An exciting competition for budding mathematicians
An exciting competition to stimulate the minds of students is being run in the mathematics department. Eighteen mathematical challenges have been put up around the Academy to give encouragement and recognition to all budding mathematicians.
In the run up to the competition students were told about Russian scholar Grigory Perelman who solved a puzzle that had bewildered the world’s greatest mathematicians for over a century. They heard how he earned the right to claim a million dollar reward from the Clay Mathematics Institute and how his solution of the Poincare Conjecture would have earned him the mathematical equivalent of the Nobel prize – a Fields Medal. They were surprised to hear how Perelman rejected both the money and the glory as his solution was made simply for “…the love of Mathematics…”
After relating this story, Mr. Smallman - Year 10 mathematics teacher - is happy to report that a few of his Year 10 students regularly decline the Academy’s rewards (Bridge) points a as a result of Perelman’s selfless example!
It took nearly a hundred years of effort by mathematicians before Perelman solved the Poincare Conjecture, so the mathematics department have set a much humbler target. The questions are not the usual sort required at GCSE and will require all hopefuls to think ‘outside the box’ for more than a few minutes. For some inspiration, students have been told to heed Einstein’s advice: “It’s not that I’m so smart; it’s that I stay with problems longer.”

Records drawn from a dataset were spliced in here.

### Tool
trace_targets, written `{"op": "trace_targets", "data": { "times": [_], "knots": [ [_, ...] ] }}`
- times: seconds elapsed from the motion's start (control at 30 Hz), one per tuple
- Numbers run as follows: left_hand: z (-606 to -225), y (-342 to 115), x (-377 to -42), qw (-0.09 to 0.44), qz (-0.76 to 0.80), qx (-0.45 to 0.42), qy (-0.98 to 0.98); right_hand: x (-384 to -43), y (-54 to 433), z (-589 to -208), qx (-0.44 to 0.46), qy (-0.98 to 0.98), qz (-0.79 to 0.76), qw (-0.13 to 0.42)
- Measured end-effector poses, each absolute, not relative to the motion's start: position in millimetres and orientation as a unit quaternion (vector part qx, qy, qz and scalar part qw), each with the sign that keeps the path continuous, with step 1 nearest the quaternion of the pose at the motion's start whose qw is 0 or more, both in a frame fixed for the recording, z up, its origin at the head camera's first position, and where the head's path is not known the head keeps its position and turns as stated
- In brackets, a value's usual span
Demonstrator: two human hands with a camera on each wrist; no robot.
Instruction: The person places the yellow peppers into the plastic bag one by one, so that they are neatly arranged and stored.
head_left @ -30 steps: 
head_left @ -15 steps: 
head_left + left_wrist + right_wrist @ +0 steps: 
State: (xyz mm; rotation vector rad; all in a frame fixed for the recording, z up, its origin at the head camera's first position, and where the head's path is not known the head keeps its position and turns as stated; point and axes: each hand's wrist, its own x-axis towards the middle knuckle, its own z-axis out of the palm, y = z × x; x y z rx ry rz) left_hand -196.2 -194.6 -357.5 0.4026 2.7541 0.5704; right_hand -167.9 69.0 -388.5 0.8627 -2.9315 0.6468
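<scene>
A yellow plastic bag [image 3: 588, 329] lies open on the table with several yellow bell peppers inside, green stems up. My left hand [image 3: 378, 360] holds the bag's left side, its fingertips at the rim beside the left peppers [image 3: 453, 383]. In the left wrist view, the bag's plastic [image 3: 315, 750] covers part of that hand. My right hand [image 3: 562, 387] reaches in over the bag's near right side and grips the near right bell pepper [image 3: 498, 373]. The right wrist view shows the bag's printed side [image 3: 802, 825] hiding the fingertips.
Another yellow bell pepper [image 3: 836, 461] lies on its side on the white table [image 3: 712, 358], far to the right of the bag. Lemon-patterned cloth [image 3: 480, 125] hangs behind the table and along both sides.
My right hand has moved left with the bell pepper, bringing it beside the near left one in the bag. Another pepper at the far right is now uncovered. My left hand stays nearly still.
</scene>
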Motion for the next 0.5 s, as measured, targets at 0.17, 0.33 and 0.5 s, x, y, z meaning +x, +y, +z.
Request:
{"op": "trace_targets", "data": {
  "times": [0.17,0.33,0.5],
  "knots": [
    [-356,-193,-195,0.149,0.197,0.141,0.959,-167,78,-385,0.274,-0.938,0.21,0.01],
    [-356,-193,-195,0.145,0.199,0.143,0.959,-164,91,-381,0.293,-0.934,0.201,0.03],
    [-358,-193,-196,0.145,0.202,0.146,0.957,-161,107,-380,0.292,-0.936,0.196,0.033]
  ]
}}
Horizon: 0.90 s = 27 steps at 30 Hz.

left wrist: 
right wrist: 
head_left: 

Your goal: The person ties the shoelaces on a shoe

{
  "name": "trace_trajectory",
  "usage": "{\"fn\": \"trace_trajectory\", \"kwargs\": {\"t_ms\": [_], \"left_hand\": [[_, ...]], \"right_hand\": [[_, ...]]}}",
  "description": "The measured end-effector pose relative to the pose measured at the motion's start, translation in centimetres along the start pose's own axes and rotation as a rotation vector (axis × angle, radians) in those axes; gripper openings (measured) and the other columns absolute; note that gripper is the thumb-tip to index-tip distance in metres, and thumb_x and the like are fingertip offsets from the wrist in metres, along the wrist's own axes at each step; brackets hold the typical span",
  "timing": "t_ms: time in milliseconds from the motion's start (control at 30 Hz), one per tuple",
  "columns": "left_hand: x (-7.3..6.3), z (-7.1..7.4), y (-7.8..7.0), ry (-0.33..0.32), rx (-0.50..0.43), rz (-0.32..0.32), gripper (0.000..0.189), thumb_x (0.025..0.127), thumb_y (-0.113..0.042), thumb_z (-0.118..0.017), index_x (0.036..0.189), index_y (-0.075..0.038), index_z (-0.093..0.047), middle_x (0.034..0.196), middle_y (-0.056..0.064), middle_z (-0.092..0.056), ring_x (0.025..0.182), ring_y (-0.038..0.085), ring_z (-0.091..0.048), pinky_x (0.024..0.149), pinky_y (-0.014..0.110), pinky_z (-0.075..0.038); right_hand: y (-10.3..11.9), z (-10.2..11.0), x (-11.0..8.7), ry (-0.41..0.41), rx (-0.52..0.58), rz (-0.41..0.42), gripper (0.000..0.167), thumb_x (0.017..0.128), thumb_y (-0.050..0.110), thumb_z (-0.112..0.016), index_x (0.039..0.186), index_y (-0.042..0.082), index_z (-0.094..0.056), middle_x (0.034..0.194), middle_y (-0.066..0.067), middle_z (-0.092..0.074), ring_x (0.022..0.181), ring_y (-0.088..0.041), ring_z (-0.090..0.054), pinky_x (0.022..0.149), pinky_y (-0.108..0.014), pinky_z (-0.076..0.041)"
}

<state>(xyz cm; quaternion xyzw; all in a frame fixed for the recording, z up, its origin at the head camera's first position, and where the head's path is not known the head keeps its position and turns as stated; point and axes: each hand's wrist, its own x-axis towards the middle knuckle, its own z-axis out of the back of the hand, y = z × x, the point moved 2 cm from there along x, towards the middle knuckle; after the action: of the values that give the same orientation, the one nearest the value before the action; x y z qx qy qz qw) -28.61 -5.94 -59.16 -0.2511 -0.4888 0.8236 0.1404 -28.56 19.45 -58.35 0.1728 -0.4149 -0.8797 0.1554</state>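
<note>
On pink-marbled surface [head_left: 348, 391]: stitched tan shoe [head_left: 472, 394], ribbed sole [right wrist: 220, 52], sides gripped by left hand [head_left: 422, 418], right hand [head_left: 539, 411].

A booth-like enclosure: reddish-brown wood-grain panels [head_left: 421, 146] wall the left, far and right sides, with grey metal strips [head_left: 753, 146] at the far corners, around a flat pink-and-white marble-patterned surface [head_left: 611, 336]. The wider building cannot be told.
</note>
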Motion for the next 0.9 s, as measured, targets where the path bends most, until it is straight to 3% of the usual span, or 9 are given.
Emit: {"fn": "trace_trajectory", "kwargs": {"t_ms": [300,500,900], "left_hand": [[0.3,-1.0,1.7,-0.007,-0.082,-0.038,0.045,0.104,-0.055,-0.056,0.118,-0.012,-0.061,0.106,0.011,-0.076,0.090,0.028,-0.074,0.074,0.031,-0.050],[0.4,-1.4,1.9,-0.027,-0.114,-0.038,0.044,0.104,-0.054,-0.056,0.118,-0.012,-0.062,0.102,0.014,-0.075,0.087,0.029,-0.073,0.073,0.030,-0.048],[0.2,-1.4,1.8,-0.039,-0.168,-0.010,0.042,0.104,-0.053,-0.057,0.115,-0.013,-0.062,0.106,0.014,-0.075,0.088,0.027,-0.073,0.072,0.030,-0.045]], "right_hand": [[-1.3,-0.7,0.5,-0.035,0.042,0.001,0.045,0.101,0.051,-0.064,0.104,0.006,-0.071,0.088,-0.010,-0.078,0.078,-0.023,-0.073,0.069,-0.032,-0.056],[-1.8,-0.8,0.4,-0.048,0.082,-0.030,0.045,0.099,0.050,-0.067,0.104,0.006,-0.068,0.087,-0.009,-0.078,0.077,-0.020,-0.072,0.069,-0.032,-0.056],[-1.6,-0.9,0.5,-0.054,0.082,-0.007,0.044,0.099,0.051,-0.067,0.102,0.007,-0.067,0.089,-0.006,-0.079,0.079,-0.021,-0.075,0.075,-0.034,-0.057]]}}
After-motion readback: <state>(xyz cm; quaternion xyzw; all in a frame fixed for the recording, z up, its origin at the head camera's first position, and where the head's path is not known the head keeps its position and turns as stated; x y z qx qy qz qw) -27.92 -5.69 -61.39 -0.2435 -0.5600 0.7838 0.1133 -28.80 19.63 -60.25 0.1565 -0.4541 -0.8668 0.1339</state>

Mr. Smallman said, “The wonderful thing about mathematics is that there is always a more elegant or even beautiful solution and I would sooner publish a student’s solution than my own, so get cracking.”. He went on to say “For any Year 7 who thinks this is not a competition he could win, take note. Perhaps the greatest mathematician of all time, Carl Gauss, demonstrated superb reasoning at the age of eleven. His lazy teacher had asked all his boys to add up the numbers from 1 to 100 in the belief that it would take up the whole lesson. Much to the master’s surprise Gauss presented the correct solution in less than a minute. He had realized that 1+100, 2+99, 3+98 etc. all sum to 101. As a result, the solution must simply be 50 pairs of sums that add up to 101 … 5050. Not bad for an eleven year old; not bad at all. Can anyone do better?”
The mathematical challenges can be found on the departmental board opposite room L26. The first student to submit eight correct solutions to any of the eighteen problems will win a prize. Any single correct solution will receive a Bridge point.